UE : un sommet compliqué en perspective
Les dossiers difficiles sont légion pour cette rencontre des chefs d'Etat et de gouvernement de l'UE, qui doit se tenir aujourd'hui et demain à Bruxelles. Il sera question d'assouplissement des normes écologiques pour l'agriculture, de politique de défense commune et des aides à l'Ukraine. La Commission a proposé d'utiliser les "bénéfices exceptionnels des avoirs russes gelés" pour fournir des armes à Kyiv. Les commentateurs voient se dessiner de nombreuses lignes de conflit.
La question délicate des avoirs russes
Ce sommet européen ressemble à une sorte de conseil de guerre, juge La Repubblica :
«Dans l'ébauche du document de clôture pré-rédigé du Conseil européen qui s'ouvre aujourd'hui, on trouve même un programme d'urgence pour le cas de figure d'une attaque militaire. ... Subsiste toutefois la question de savoir comment financer la défense. Bruxelles a présenté hier la proposition visant à utiliser les avoirs russes gelés par l'Europe - plus de trois milliards - pour consolider la Facilité européenne pour la paix (FEP), le fonds utilisé ces derniers mois pour acheter et produire des armes destinées à Kyiv. ... Mais cette proposition se heurtera à deux problèmes. La menace d'un veto de la Hongrie d'Orbán et la réticence des pays 'neutres' (Malte, Autriche, Irlande) à accepter une telle solution.»

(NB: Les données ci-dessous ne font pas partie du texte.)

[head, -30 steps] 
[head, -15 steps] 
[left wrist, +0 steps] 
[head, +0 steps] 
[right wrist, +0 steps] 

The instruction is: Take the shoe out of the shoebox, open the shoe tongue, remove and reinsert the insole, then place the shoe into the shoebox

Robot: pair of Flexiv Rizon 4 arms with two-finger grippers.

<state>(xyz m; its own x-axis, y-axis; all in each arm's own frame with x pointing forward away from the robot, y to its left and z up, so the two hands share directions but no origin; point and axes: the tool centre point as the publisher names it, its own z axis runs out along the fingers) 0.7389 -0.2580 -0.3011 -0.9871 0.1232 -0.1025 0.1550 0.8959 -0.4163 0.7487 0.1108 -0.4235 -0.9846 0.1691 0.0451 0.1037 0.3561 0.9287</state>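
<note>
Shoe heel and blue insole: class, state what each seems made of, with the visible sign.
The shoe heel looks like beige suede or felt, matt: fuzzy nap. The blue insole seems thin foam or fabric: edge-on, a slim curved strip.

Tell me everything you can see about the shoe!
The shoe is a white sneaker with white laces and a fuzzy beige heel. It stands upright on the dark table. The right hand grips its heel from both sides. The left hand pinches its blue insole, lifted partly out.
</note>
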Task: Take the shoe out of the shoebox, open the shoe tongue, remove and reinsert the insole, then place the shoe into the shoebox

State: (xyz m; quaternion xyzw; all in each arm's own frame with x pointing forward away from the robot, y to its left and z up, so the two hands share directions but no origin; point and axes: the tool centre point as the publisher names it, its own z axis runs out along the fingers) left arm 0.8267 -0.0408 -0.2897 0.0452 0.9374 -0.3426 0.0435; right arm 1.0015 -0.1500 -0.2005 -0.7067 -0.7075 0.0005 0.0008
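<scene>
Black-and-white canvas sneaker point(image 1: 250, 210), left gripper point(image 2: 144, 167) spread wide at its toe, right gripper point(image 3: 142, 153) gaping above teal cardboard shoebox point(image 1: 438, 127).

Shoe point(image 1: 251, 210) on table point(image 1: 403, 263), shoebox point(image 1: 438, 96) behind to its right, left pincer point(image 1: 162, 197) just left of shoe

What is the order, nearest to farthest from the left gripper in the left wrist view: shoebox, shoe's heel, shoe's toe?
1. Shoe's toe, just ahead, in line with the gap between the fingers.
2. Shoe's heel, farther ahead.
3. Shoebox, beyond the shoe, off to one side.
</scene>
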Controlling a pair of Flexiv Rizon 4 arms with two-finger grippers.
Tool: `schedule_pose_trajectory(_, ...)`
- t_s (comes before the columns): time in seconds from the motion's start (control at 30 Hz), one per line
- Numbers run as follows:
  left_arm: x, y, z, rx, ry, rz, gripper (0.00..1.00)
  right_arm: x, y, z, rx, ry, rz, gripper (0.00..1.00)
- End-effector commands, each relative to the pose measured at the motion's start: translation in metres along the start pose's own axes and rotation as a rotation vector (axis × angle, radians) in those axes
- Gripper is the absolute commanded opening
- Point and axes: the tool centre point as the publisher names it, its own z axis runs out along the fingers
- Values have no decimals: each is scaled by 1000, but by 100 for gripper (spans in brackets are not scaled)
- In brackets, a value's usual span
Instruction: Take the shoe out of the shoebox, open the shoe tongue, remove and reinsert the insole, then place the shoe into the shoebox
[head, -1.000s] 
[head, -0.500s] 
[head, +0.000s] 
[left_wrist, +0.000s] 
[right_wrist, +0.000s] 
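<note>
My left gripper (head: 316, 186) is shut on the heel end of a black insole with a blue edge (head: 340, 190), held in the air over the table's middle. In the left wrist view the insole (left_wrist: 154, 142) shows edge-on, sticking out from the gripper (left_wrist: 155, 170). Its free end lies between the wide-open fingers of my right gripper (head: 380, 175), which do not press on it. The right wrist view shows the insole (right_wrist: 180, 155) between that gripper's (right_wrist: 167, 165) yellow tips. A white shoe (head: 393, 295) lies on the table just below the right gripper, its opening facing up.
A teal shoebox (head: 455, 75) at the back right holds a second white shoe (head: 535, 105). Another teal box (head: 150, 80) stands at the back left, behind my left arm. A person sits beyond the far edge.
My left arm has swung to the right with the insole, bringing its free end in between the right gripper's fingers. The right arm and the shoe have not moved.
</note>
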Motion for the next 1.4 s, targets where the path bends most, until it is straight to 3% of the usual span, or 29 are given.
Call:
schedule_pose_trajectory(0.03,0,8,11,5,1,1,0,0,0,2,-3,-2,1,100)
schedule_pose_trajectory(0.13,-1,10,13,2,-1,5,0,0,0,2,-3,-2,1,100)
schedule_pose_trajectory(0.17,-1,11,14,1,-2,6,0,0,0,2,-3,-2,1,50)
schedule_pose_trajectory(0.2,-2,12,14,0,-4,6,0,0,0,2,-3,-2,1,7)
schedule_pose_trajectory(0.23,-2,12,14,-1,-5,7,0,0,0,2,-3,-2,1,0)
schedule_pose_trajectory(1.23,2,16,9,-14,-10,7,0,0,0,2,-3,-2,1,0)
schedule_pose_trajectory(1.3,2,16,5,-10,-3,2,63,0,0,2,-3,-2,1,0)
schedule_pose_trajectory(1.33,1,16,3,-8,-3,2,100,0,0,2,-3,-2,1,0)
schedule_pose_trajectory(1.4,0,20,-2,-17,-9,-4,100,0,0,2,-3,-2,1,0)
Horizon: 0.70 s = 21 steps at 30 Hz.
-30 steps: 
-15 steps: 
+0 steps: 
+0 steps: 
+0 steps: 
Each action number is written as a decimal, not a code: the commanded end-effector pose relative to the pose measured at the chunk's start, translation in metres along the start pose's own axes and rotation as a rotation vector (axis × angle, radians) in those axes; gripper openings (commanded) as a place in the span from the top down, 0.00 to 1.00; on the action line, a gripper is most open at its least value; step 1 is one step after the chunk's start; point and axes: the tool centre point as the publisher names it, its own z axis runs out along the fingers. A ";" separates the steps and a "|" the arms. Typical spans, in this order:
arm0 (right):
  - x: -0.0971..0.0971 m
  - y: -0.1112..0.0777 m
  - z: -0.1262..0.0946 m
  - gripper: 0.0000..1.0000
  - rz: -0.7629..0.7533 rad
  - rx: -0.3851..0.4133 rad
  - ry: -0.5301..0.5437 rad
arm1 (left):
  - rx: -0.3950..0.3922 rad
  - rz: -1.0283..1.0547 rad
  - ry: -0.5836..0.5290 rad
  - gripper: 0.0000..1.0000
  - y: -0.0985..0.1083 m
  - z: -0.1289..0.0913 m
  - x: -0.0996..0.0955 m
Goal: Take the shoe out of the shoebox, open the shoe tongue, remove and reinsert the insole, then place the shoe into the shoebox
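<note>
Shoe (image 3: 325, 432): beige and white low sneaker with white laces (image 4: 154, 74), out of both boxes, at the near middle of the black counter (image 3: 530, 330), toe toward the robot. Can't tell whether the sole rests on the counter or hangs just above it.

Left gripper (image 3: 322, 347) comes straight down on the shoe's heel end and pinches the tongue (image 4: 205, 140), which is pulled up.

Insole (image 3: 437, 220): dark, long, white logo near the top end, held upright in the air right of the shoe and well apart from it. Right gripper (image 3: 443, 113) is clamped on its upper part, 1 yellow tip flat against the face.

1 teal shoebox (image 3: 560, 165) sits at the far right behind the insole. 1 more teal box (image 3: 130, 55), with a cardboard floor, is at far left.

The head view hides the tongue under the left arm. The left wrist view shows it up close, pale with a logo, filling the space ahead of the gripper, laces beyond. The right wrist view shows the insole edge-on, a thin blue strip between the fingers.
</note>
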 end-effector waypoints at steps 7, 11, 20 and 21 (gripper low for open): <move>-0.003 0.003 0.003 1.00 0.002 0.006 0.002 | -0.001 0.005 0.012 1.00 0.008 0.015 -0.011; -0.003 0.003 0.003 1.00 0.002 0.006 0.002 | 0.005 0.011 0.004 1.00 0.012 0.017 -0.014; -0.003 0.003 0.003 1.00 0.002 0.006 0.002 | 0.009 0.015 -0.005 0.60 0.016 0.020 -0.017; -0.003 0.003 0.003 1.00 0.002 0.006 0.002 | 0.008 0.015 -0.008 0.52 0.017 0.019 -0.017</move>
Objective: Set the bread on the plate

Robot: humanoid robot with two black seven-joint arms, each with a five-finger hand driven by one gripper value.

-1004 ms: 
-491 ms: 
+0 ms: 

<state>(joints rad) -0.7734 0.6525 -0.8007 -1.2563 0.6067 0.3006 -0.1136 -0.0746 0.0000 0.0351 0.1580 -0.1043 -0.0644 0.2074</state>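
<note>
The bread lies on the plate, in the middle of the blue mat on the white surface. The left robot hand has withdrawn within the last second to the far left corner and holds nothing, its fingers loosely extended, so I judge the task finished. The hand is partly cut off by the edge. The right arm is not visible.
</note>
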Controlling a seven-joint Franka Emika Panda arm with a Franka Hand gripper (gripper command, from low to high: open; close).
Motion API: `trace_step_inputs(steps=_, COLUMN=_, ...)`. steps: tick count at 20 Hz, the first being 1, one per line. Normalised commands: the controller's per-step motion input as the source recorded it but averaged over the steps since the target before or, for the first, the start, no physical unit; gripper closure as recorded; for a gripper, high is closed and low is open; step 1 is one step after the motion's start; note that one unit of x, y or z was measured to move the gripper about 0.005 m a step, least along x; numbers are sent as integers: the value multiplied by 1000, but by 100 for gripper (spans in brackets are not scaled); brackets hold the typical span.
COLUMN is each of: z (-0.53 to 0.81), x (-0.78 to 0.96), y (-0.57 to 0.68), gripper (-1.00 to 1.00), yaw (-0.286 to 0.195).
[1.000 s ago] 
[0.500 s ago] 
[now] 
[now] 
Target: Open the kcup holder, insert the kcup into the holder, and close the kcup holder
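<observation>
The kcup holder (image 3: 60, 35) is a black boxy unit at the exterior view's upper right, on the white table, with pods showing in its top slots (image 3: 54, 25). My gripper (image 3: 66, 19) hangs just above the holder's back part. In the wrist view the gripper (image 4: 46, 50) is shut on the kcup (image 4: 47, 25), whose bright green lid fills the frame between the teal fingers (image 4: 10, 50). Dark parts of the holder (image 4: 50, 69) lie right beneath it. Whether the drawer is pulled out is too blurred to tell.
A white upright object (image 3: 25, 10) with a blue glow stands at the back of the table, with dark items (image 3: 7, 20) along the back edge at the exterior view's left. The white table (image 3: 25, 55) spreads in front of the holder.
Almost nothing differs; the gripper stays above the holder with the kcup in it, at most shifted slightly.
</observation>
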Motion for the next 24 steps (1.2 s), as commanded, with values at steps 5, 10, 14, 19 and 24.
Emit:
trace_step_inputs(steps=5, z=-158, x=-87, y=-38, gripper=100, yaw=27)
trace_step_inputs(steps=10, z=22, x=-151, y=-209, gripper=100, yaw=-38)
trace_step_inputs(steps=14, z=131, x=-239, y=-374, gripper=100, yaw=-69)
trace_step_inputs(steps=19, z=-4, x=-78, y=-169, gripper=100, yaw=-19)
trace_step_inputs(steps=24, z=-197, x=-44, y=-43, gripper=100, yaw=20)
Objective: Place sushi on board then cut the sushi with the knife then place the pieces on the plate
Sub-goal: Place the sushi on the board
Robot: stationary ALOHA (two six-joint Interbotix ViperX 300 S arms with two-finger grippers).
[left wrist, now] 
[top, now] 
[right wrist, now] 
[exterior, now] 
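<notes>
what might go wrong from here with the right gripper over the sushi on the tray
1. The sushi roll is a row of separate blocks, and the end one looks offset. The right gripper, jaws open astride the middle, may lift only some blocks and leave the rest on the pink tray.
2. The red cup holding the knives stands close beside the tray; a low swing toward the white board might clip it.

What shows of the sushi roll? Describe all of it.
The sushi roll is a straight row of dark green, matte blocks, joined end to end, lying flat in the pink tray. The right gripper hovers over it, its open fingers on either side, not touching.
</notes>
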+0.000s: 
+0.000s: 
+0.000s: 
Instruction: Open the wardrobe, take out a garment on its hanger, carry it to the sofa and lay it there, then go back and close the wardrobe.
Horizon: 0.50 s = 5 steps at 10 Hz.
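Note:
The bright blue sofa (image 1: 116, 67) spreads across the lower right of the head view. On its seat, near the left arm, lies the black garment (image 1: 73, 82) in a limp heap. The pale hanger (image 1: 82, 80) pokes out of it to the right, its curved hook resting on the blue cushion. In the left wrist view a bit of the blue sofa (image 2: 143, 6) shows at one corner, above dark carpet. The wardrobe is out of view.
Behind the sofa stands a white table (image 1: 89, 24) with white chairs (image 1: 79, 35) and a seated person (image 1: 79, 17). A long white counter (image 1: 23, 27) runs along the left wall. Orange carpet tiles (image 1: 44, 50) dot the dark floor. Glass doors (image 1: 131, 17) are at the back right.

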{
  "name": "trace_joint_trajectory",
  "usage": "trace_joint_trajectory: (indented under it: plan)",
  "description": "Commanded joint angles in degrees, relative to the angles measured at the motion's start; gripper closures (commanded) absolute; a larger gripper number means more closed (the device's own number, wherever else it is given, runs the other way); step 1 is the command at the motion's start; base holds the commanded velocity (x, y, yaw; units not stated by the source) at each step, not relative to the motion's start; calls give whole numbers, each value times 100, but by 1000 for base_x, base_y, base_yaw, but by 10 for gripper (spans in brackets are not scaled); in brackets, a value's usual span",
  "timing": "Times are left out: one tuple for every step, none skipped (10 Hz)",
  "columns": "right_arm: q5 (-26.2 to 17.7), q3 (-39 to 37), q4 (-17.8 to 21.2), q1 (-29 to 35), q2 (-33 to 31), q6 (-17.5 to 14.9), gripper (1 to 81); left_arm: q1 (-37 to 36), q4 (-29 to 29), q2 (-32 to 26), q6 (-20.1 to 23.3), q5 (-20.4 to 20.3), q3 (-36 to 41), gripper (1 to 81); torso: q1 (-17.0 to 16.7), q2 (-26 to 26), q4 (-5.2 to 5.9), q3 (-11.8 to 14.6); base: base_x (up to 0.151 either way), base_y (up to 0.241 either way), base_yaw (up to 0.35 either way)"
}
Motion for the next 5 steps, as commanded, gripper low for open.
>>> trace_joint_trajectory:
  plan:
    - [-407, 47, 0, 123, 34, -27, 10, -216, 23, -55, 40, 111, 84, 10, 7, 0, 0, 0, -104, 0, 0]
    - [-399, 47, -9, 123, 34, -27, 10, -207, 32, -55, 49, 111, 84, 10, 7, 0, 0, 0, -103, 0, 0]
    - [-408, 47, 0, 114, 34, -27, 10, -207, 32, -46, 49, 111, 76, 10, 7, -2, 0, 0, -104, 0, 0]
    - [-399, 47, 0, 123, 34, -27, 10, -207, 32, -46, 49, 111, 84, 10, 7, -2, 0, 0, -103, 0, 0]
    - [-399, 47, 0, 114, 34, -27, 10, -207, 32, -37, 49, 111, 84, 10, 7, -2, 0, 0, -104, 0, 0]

Le commerce au menu du sommet
Les droits de douane sur les produits agricoles en provenance d'Ukraine seront également à l'ordre du jour, fait remarquer Polityka :
«Les restrictions sur les importations de céréales (seul le transit est autorisé) sont maintenues par le nouveau gouvernement Tusk, même si elles enfreignent la réglementation européenne. Mais dans la situation actuelle, Bruxelles ne prendra pas de mesures disciplinaires. Actuellement, Ukrainiens et Polonais négocient des accords comparables aux solutions adoptées entre l'Ukraine et la Roumanie. Celles-ci prévoient un système de licences pour le commerce des céréales qui protège le marché roumain en s'écartant des normes européennes - ce qui est toutefois toléré tant par Bruxelles que par Kyiv.»
Mettre en commun des moyens
Dans une tribune à Ouest-France, l'ex-fonctionnaire européen Jean-Michel Boullier appelle à multiplier les efforts en vue d'une politique de défense commune :
«Plus largement, à travers le conflit en Ukraine, ce sont les démocraties qui sont en danger au plan européen, voire mondial. ... Dans ce contexte difficile, l'Europe n'a pas le choix. La construction progressive d'une Europe de la défense s'avère chaque jour nécessaire. ... Une réflexion entre Etats membres sur la mise en commun de moyens, comme cela a été fait à bon escient pour les vaccins anti-Covid, serait d'ores et déjà judicieuse. Il manque encore une volonté politique forte. La possibilité, évoquée par la présidente de la Commission européenne, de nommer à l'avenir un commissaire à la défense constitue néanmoins un signal prometteur.»
Un ordre du jour interminable
La préparation militaire n'est qu'un volet de la sécurité, rappelle Frankfurter Rundschau :
«Le conflit hybride avec la Russie par exemple illustre que la cybersécurité et la protection contre les campagnes de désinformation sont également des champs d'action importants. Mais aussi l'élargissement de l'Union européenne. ... Les Européens doivent poursuivre la relocalisation de secteurs essentiels. Les investissements dans des usines de puces électroniques en Allemagne ou dans des sites de production pharmaceutique n'en sont que deux exemples. ... Mais la lutte contre le populisme de droite va aussi devenir cruciale pour les Européens. ... Si on y ajoute le poids de la transition écologique pour la protection du climat et la transformation socio-économique que cela implique, on se retrouve avec une 'to-do list' interminable.»
Une toute autre Europe aujourd'hui
Dans Expresso, le conseiller politique Henrique Burnay déplore l'absence de débat au Portugal sur l'avenir de l'Europe :
«On se dirige vers une Europe qui - à raison - redoute la Russie, qui se méfie des Etats-Unis, qui entend développer l'industrie de la défense et qui privilégie le protectionnisme. Or cette Europe n'a rien à voir avec celle que nous [les Portugais] avions intégrée et dans laquelle nous avons vécu jusque-là. Si l'on ignore encore à quoi ressemblera précisément cette Europe, il est nécessaire d'en discuter, d'en comprendre les ressorts et, surtout, de contribuer à la façonner. Mais pour ce faire, il faudrait déjà qu'on ait une idée du positionnement que le Portugal est susceptible d'adopter sur la question. ... Il s'agit d'un débat que l'on omet de mener.»